Tiba-tiba Leovan teringat akan ucapan Evando saat berada di taman. "Dia bilang kalau gue ngomong ke orang yang homophobic bakal dibenci, dibully, dicaci-maki, sedangkan pas gue ngomong ke dia. Dia biasa aja, malah ngasih nasehat, apa jangan-jangan dia..." ucapannya mengantung untuk sekedar berpikir sejenak.

"HAH! DIA GAY!" lanjut Leovan heboh, matanya membola dan tanganya sudah menutup mulut. Namun, detik kemudian ia mengernyit ketika baru mengingat tanganya kotor. Leovan menatap tangannya dan langsung mengusap mulut menggunakan punggung tangan dengan gerakan kasar.

"Apa iya dia gay?" Tanya Leovan pada diri sendiri.

"Kalau dia beneran gay, itu mempermudah gue buat ngedapetin Evando. Kalau perlu gue bakal bersikap binal, karena biasanya seme tidak bisa menahan hasrat nafsunya." Leovan tersenyum dengan pemikiran yang cemerlang, walaupun sedikit diluar bmkg.

Krek.

Atensinya beralih menatap pintu yang terbuka, kemudian terkejut melihat Evando berada di ambang pintu, orang yang diberi segala umpatan sudah muncul, tadinya ingin menendang menggunakan ceker monyet harus diurungkan karena Evando terlihat menakutkan.

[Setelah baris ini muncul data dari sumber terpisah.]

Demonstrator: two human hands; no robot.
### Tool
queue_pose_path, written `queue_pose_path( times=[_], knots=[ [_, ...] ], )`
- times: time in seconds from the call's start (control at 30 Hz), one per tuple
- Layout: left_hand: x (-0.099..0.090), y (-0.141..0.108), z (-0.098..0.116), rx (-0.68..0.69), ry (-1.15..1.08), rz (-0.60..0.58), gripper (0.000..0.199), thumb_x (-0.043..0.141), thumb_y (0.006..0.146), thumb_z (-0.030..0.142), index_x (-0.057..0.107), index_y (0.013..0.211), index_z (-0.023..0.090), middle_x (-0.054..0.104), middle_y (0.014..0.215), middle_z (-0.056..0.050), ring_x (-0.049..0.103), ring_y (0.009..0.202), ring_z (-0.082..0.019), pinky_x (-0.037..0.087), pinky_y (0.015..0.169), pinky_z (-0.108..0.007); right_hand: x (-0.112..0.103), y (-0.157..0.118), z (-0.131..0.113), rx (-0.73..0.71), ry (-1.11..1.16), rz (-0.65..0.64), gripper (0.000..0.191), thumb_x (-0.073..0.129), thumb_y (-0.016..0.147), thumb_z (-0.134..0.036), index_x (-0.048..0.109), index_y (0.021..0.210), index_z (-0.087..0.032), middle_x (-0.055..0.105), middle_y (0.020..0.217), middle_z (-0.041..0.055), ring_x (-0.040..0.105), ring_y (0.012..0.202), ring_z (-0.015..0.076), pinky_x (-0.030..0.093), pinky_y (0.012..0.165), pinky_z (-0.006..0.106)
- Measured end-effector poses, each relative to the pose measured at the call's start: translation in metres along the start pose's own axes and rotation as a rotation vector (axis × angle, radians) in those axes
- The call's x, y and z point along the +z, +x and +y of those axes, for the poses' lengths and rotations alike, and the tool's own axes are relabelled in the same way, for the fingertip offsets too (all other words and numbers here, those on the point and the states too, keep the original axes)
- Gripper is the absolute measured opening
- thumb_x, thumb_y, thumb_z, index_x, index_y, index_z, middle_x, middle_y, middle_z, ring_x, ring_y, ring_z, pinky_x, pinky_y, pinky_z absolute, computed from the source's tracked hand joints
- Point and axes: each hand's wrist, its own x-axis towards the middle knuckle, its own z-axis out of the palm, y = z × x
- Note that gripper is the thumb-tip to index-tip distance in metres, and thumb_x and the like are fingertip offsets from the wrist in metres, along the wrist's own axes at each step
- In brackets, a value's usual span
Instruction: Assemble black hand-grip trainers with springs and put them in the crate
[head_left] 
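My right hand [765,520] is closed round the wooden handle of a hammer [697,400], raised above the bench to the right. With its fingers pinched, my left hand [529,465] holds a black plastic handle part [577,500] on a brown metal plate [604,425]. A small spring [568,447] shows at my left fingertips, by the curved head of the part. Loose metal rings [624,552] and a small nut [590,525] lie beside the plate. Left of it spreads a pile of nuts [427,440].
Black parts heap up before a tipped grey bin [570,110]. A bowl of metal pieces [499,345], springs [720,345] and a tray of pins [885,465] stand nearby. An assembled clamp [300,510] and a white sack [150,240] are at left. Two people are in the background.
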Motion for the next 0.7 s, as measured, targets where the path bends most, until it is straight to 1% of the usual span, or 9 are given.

Leovan berubah sinis. "Ngapain lo kesini? Udah suka lo sama gue? Tuh, kan. Gue belum apa-apa lo udah kepincut," ujar Leovan tersenyum miring.

"Bisa gak? Sekali aja  gak usah kepedean, takut gue kalau lo jatuh karena memiliki sifat pd yang tingginya melebihi langit ke tujuh," balas Evando, setelahnya berjalan menghampiri Leovan tanpa menutup pintu itu kembali, Evando berdiri di samping Leovan.

"Terus? Ngapain? Mau liat muka ketampanan gue?" 

Evando mendorong jidat Leovan menggunakan jari telunjuknya, sang empu yang terdorong menepis tangan Evando lalu mengusap jidatnya, tak bisa dipungkiri bahwa Leovan sedikit salting. "Gue kesini cuma buat memastikan lo aja, beneran ngerjain apa enggak. Karena gue sebagai osis kedisiplinan juga harus ikut dalam hukum per hukuman untuk murid bandel kayak lo," jawabnya kembali mendorong jidat sang lawan bicara.

Suara decakan keluar dari bibir mungil Leovan. "Oh, gitu...." Leovan menganggukan kepalanya pelan, mendekatkan dirinya kepada Evando hingga menyisakan jarak satu langkah. "Serius nih? Atau kesini karena mau liat gue..." lanjut Leovan menggoda Evando bahkan tanganya menyentuh dada Evando menghisapnya sampai ke leher. 

"Lepas! pegang-pegan—"

"HEH! HEH! NGAPAIN KALIAN BERDUAAN? KALAU MAU ANU ANU JANGAN DI SINI KASIAN TEMPATNYA TERNODAI!" 

Keduanya terkejut, Leovan langsung balik ke aktivitasnya, Evando yang bingung membuka buku dan pura-pura membaca yang padahal itu buku berbahasa Jerman. Suara tawa membuat keduanya mendongak dan ternyata Raka lah yang berbicara barusan, Evando menghelas nafas lega baru menutup buku itu kembali.

Leovan yang kesal melempar buku ke arah Raka yang berdiri di ambang pintu, Raka berhasil menangkap buku itu membuat Leovan mengumpat dan langsung mendapat tepukan di bibir dari Evando.

"Kenapa lo kesini?" Tanya Leovan ketus.

Raka mendelik mendapati temannya yang tak suka keberadaanya. "Gue cuma jenguk lo, kenapa? Gak bol-"

Ucapannya terpotong ketika dirinya terdorong kedepan bahkan hampir tersungkur ketika seseorang menerobos masuk. "WOY SENGGOL SENGGOL! MINIMAL PERMISI DULU!" Teriak Raka marah. Orang yang barusan masuk menoleh menatap Raka.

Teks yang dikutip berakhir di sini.